Livro e exposição celebram 470 anos da Santa Casa da Bahia

Acervo raro está no trabalho assinado por Nelson Cadena que será lançado nesta quarta-feira (20)

Poucas pessoas sabem, mas a Santa Casa de Misericórdia da Bahia é tão antiga quanto Salvador. Lá se vão 470 anos e muitas curiosidades guardadas no acervo que inclui raridades do século XVI. Basta mergulhar nos documentos para descobrir que Antônio de Lacerda (1834-1885), criador do famoso elevador que leva seu nome, doou toda a renda arrecadada no primeiro dia de funcionamento do cartão postal para a Santa Casa que fez história ajudando o próximo.

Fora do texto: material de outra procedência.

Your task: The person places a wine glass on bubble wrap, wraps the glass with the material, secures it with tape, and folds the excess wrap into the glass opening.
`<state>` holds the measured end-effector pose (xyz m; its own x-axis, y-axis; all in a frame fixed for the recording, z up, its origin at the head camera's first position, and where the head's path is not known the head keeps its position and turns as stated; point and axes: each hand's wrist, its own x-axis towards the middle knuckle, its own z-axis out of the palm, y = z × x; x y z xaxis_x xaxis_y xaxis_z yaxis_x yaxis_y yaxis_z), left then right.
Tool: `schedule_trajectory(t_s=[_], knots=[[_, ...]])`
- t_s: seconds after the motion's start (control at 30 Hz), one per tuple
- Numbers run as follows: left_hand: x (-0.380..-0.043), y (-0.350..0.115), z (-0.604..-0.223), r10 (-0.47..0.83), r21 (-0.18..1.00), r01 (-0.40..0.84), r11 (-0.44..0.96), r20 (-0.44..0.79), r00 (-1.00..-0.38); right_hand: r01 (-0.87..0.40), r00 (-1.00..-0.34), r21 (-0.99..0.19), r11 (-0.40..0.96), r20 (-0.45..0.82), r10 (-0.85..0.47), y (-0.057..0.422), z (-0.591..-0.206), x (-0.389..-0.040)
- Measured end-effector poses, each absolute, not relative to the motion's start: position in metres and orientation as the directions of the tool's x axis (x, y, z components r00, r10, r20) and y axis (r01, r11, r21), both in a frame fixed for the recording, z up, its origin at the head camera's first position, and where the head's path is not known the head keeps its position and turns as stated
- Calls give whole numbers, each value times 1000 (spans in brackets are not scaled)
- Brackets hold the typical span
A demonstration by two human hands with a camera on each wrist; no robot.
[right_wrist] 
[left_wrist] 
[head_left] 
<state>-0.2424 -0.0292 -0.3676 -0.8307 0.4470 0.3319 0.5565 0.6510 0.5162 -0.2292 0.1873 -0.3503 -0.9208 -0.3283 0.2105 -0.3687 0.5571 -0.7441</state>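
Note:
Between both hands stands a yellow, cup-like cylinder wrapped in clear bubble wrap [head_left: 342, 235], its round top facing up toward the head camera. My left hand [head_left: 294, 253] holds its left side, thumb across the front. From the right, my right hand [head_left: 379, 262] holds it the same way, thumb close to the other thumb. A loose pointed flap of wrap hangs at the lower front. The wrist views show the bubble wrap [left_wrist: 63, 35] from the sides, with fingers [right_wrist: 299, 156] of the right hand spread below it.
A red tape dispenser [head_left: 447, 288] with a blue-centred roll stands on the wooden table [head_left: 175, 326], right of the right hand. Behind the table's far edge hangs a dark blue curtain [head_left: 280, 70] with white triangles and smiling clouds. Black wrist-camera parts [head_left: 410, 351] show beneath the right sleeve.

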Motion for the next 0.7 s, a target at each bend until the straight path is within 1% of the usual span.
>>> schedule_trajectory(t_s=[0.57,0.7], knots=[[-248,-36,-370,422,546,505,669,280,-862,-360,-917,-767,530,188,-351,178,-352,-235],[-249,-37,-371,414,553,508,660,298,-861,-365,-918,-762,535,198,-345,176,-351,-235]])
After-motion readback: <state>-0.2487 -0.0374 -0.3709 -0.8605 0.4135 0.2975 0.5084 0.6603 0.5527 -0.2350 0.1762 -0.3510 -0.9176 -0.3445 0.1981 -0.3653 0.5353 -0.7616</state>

Outra curiosidade é que o poeta Gregório de Matos (1636-1696), controverso, satírico e por isso conhecido como Boca do Inferno, foi irmão da instituição que, por 200 anos, foi a única do Estado a prestar assistência aos baianos. Essas são só duas das inúmeras histórias registradas no livro Uma História da Santa Casa da Bahia: 1549- 2019 (340 páginas | R$ 100), do jornalista, pesquisador e colunista do CORREIO Nelson Cadena, colombiano radicado no Brasil desde a década de 1970.

Primeira ação comemorativa dos 470 anos da Santa Casa, o livro será lançado nesta quarta-feira (20), em evento para convidados, e vendido a partir de quinta (21) com sessão de autógrafos de Cadena no Museu da Misericórdia. Além da obra, será inaugurada uma exposição com mais de 50 fotos do acervo da Santa Casa, incluindo imagens feitas pelo etnólogo francês Pierre Verger (1902-1996).

“Viagem fascinante no tempo”, nas palavras de Cadena, 65 anos, o livro e a exposição resultam de um ano e meio de pesquisa feita em 1.800 manuscritos e mais de 8 mil documentos oficiais que estão no acervo da instituição. “Toda a história da Santa Casa é empolgante, porque ela sempre mexeu com o lado social e preencheu uma lacuna do poder público que não dava assistência às pessoas”, destaca o autor.

O comércio de vime em espaço locado pela Santa Casa no final do século XIX. Em meados do século XX, no espaço térreo da sede, funcionou a Livraria e Tipografia Vieira (Foto: Acervo Santa Casa/Divulgação)

Fatos inéditos
Frequentador assíduo de arquivos e bibliotecas desde a infância, principalmente quando se mudou ainda pequeno e “não tinha o que fazer”, Cadena se debruçou mais uma vez sobre o acervo da Santa Casa. “Fui encontrando coisas interessantes: a Santa Casa chegou a dar assistência às vítimas de Canudos, por exemplo”, citou o autor, sobre a instituição que ajudou presos, escravos e mendigos, só para citar alguns dos desfavorecidos.

Outro fato registrado no livro é que a Santa Casa deu assistência jurídica e apoio necessário para evitar o enforcamento do líder da Sabinada, revolta do período regencial brasileiro que ocorreu na Bahia, entre 1837 e 1838. “Cadena é muito profundo na pesquisa e é mais baiano que muitos baianos”, vibra o provedor da Santa Casa da Bahia, Roberto Sá Menezes, 70.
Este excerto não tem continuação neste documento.